TemplateRegistry.
Templates8 min readUpdated May 2026

Blood Bank Operations SOP: Safety & Compliance Guidelines

Having a well-structured standard operating procedure for blood bank is the single most important step you can take to ensure consistency, reduce errors, and save countless hours of repeated effort. Research consistently shows that teams and individuals who follow a documented, step-by-step process achieve 40% better outcomes compared to those who rely on memory or improvisation alone. Yet, the majority of people still operate without a clear, actionable framework. This comprehensive Blood Bank Operations SOP: Safety & Compliance Guidelines template bridges that gap — giving you a battle-tested, ready-to-use guide that covers every critical step from start to finish, so nothing falls through the cracks.


Complete SOP & Checklist

Template Registry

Standard Operating Procedure

Registry ID: TR-STANDARD

Standard Operating Procedure: Blood Bank Operations

This Standard Operating Procedure (SOP) outlines the rigorous protocols required for the collection, testing, storage, and distribution of blood and blood components. The objective of this document is to ensure the safety, purity, and potency of all blood products, minimizing the risk of transfusion-transmitted infections and transfusion reactions. All personnel must strictly adhere to these guidelines to maintain compliance with regulatory standards (e.g., AABB, FDA, or local health authority guidelines) and to guarantee patient safety.

1. Donor Screening and Blood Collection

  • Verification: Confirm the identity of the donor using a government-issued photo ID.
  • Health History Questionnaire: Ensure the donor completes the medical history form accurately.
  • Physical Screening: Measure hemoglobin/hematocrit levels, blood pressure, pulse, and temperature.
  • Aseptic Technique: Perform venipuncture following strict aseptic standards to prevent microbial contamination.
  • Labeling: Apply unique identifiers (barcodes/labels) to the collection bag, pilot tubes, and donor records immediately upon collection.

2. Laboratory Testing and Quality Control

  • Infectious Disease Testing: Perform mandatory screening for HIV-1/2, Hepatitis B (HBV), Hepatitis C (HCV), Syphilis, and other region-specific endemic pathogens.
  • Blood Grouping: Conduct ABO/Rh typing (forward and reverse grouping).
  • Antibody Screening: Perform unexpected antibody screening on all donor units.
  • Validation: Ensure all laboratory equipment is calibrated and reagents are within their expiration dates before starting test cycles.
  • Documentation: Record all results in the Laboratory Information System (LIS).

3. Storage and Inventory Management

  • Temperature Monitoring: Maintain continuous, automated 24/7 temperature monitoring for all blood storage units.
  • Critical Limits:
    • Red Blood Cells: 1°C to 6°C.
    • Platelets: 20°C to 24°C with constant agitation.
    • Fresh Frozen Plasma (FFP): ≤ -18°C (or -30°C for long-term).
  • Alarm Response: Respond to any temperature excursion alarm within 15 minutes and document corrective actions taken.
  • Inventory Rotation: Adhere to the "First-In, First-Out" (FIFO) principle to prevent product expiration.

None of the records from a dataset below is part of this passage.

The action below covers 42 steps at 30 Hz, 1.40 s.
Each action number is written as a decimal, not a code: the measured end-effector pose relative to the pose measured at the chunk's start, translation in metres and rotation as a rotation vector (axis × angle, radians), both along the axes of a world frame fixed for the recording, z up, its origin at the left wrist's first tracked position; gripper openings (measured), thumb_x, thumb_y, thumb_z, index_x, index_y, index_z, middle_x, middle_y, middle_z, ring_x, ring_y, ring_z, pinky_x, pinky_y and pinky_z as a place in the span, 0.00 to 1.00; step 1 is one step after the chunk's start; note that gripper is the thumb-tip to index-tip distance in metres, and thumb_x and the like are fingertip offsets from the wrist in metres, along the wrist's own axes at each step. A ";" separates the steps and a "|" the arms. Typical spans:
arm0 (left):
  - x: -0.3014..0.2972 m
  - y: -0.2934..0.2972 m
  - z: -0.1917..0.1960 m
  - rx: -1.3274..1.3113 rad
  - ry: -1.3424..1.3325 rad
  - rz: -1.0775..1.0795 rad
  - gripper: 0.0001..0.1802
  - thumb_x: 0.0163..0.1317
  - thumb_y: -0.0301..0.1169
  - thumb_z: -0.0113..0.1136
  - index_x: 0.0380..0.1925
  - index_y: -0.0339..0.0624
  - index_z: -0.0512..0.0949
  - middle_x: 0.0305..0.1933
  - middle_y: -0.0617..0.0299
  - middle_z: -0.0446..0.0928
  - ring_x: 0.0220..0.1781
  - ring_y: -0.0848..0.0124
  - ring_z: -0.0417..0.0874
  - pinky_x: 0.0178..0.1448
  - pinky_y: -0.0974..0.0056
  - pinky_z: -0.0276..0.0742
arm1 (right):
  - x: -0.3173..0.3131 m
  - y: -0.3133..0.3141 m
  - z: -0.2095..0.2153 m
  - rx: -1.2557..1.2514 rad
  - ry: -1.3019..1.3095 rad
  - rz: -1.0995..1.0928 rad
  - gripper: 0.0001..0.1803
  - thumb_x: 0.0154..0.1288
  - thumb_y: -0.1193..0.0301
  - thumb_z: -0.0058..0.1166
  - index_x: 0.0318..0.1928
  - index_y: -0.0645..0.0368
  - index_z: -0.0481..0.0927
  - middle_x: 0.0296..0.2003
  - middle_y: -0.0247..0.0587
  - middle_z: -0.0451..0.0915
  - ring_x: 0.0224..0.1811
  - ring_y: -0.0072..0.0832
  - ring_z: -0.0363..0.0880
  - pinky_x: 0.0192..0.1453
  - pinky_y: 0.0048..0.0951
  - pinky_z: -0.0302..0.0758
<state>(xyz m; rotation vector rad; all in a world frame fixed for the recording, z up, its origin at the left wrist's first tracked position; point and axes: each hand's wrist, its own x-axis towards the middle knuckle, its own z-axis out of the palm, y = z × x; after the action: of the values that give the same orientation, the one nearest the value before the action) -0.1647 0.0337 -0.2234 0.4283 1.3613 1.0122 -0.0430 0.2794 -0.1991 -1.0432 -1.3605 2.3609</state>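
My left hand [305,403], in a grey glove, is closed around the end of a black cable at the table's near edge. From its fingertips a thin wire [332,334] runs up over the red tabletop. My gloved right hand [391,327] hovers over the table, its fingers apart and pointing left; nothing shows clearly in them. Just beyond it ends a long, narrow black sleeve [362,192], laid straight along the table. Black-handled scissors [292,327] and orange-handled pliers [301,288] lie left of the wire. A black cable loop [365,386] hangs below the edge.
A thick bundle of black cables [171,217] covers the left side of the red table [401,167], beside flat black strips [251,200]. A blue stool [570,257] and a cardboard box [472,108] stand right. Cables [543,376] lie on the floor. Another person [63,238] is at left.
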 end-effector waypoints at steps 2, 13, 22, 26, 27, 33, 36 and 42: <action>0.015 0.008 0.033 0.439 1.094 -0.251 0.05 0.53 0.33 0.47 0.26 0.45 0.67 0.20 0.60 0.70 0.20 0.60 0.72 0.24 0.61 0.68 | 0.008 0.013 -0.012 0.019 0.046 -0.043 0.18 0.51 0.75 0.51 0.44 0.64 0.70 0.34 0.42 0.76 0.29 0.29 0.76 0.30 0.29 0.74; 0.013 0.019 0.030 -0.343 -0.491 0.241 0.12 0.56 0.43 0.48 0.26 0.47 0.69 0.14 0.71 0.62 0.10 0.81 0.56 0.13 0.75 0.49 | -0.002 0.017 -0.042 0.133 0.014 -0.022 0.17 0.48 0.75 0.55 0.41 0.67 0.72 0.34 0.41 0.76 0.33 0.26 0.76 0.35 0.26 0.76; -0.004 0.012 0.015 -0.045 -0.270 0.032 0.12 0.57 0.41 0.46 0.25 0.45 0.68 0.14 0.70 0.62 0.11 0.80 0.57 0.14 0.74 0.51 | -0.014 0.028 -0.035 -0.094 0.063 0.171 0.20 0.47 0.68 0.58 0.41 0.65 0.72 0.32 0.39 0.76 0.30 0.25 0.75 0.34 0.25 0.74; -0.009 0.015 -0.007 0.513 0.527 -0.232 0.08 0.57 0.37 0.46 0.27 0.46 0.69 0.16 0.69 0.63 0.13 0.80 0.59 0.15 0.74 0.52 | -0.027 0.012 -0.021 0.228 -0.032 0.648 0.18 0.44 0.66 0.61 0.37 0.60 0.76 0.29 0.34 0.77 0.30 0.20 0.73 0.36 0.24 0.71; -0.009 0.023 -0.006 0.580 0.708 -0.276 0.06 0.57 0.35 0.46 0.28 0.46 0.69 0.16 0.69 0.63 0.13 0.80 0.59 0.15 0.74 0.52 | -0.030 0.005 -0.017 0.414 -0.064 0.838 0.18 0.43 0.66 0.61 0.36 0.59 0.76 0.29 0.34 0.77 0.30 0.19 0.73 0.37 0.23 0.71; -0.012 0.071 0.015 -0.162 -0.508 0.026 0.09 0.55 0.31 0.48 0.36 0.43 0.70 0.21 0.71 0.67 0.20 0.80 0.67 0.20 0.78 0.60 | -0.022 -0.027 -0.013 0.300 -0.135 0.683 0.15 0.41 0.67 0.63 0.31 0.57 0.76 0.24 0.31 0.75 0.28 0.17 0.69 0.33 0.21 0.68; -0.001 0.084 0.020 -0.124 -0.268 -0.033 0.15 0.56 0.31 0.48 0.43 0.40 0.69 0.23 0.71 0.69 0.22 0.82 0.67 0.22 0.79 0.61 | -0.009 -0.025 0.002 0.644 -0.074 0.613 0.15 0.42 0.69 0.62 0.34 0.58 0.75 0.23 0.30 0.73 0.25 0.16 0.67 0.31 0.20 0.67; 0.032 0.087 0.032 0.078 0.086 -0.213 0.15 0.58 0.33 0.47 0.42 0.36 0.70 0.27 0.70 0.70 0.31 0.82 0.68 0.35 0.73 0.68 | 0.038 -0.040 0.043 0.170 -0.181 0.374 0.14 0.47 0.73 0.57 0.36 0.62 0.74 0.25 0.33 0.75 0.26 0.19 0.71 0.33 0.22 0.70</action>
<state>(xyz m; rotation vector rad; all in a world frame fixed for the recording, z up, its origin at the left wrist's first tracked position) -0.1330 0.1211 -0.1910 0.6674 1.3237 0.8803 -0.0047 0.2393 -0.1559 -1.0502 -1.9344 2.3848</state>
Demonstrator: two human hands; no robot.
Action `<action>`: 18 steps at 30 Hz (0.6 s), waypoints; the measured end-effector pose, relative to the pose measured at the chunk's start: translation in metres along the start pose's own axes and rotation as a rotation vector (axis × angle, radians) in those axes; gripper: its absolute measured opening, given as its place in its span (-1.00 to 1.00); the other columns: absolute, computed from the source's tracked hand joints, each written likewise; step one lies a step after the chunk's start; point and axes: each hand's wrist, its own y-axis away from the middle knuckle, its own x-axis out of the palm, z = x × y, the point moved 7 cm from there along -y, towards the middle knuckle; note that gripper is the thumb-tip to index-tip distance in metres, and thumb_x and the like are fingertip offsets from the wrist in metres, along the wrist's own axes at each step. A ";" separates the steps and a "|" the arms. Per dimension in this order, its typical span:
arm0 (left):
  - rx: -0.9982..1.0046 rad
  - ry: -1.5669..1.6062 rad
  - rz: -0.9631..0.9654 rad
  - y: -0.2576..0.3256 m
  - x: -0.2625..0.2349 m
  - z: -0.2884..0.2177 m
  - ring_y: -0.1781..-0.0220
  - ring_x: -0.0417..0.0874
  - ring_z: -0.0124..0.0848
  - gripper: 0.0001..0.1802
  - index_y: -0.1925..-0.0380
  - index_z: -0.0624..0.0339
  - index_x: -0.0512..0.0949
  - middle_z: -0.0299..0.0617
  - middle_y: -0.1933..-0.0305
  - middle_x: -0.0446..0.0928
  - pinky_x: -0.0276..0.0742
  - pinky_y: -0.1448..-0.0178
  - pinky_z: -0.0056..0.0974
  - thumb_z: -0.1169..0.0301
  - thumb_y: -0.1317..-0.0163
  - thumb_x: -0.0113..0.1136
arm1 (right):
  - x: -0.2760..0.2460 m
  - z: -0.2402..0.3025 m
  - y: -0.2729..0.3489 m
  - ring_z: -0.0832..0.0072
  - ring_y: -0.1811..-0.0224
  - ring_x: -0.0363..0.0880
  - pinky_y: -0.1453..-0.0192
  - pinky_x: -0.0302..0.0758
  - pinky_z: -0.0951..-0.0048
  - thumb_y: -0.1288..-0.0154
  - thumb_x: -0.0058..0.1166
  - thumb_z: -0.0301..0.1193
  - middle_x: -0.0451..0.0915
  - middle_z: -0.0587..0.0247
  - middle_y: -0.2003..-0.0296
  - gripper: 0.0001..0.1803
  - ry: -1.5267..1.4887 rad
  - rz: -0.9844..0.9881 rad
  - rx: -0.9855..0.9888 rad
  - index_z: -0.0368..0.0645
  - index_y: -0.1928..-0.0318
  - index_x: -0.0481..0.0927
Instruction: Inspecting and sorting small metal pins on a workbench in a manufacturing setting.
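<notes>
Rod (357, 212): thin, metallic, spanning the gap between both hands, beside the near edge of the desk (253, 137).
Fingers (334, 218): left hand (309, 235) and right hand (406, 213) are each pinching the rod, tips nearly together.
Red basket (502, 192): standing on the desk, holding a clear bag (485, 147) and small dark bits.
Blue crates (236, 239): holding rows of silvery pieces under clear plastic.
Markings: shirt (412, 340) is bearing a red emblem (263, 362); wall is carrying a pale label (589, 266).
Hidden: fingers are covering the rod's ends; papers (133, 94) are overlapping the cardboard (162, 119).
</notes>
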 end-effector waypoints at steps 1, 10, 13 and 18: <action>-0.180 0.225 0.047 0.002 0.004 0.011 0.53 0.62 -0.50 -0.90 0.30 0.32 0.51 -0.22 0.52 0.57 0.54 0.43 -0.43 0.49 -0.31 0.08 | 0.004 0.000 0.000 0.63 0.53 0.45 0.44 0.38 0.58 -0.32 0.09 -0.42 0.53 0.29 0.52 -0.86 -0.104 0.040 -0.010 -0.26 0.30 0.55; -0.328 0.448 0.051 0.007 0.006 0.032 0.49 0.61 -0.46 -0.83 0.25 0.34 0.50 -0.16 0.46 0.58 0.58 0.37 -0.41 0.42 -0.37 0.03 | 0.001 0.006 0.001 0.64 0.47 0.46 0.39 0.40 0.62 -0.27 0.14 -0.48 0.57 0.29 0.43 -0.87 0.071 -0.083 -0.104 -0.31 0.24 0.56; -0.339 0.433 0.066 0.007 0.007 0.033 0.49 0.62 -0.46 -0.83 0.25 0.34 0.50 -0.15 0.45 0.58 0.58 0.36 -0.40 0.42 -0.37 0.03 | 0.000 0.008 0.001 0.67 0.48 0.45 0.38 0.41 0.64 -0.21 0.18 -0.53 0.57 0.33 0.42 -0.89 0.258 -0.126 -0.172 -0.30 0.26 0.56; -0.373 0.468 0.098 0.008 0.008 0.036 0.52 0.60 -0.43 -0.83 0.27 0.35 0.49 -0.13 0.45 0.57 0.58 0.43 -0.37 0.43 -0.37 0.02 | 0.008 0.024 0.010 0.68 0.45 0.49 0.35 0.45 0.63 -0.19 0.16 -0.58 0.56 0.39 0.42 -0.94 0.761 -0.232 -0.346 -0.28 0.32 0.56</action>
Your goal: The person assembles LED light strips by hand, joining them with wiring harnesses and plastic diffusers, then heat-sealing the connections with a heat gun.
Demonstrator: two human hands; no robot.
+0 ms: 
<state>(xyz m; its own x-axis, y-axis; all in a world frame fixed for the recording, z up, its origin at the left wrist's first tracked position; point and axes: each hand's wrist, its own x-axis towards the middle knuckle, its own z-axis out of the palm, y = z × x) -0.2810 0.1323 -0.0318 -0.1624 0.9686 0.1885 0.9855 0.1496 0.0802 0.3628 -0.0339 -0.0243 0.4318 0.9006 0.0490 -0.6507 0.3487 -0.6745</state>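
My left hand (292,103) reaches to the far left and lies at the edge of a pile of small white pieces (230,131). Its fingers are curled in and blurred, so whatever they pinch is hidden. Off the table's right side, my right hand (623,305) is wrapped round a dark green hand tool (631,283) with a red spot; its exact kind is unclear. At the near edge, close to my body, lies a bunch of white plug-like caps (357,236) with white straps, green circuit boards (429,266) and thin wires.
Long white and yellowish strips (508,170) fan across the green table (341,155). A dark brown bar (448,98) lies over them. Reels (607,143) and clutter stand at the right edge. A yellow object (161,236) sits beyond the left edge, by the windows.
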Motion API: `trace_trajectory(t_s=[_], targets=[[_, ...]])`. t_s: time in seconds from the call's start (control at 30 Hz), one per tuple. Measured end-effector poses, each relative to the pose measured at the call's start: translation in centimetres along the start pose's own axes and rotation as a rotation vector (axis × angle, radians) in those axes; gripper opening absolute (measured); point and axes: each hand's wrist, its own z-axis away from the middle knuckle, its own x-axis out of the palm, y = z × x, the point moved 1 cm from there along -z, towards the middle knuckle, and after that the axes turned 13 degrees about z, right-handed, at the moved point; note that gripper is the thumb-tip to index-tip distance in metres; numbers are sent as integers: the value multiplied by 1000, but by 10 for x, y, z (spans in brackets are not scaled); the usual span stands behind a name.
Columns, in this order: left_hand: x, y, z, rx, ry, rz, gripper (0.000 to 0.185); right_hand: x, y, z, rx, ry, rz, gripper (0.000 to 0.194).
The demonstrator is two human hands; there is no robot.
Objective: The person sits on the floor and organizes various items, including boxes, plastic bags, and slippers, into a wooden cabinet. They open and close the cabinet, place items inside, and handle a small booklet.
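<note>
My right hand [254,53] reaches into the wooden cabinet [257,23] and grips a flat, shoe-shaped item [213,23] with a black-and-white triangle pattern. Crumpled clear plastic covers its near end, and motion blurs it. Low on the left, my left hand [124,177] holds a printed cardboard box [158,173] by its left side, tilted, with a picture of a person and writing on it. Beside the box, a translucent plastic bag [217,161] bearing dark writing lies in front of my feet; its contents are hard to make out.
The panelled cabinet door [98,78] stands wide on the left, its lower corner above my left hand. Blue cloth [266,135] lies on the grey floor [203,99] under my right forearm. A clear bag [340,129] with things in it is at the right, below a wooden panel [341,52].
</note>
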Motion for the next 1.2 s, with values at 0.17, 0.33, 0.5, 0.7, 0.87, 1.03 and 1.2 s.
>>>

4. Distribution and Transfusion Logistics

  • Requisition Review: Verify physician orders for blood components against patient medical records.
  • Cross-Matching: Perform compatibility testing (cross-match) between donor units and patient samples.
  • Final Verification: Perform a two-person verification process at the time of issue to match the unit label with the patient’s identification (Name, MRN, DOB).
  • Chain of Custody: Document the time of release, temperature at release, and the identity of the person receiving the blood unit.

Pro Tips & Pitfalls

  • Pro Tip: Implement a double-check "Stop Sign" system where two staff members must independently verify patient and unit barcodes before moving to the next task.
  • Pro Tip: Automate your alarm system to send alerts to mobile devices to ensure rapid response to storage unit temperature fluctuations.
  • Pitfall (Inadequate Labeling): Mislabeling remains the leading cause of fatal transfusion reactions. Never pre-label any blood unit; apply labels only after confirming data in the LIS.
  • Pitfall (Environmental Distractions): Do not perform critical cross-matching or unit verification in high-traffic or noisy areas of the lab.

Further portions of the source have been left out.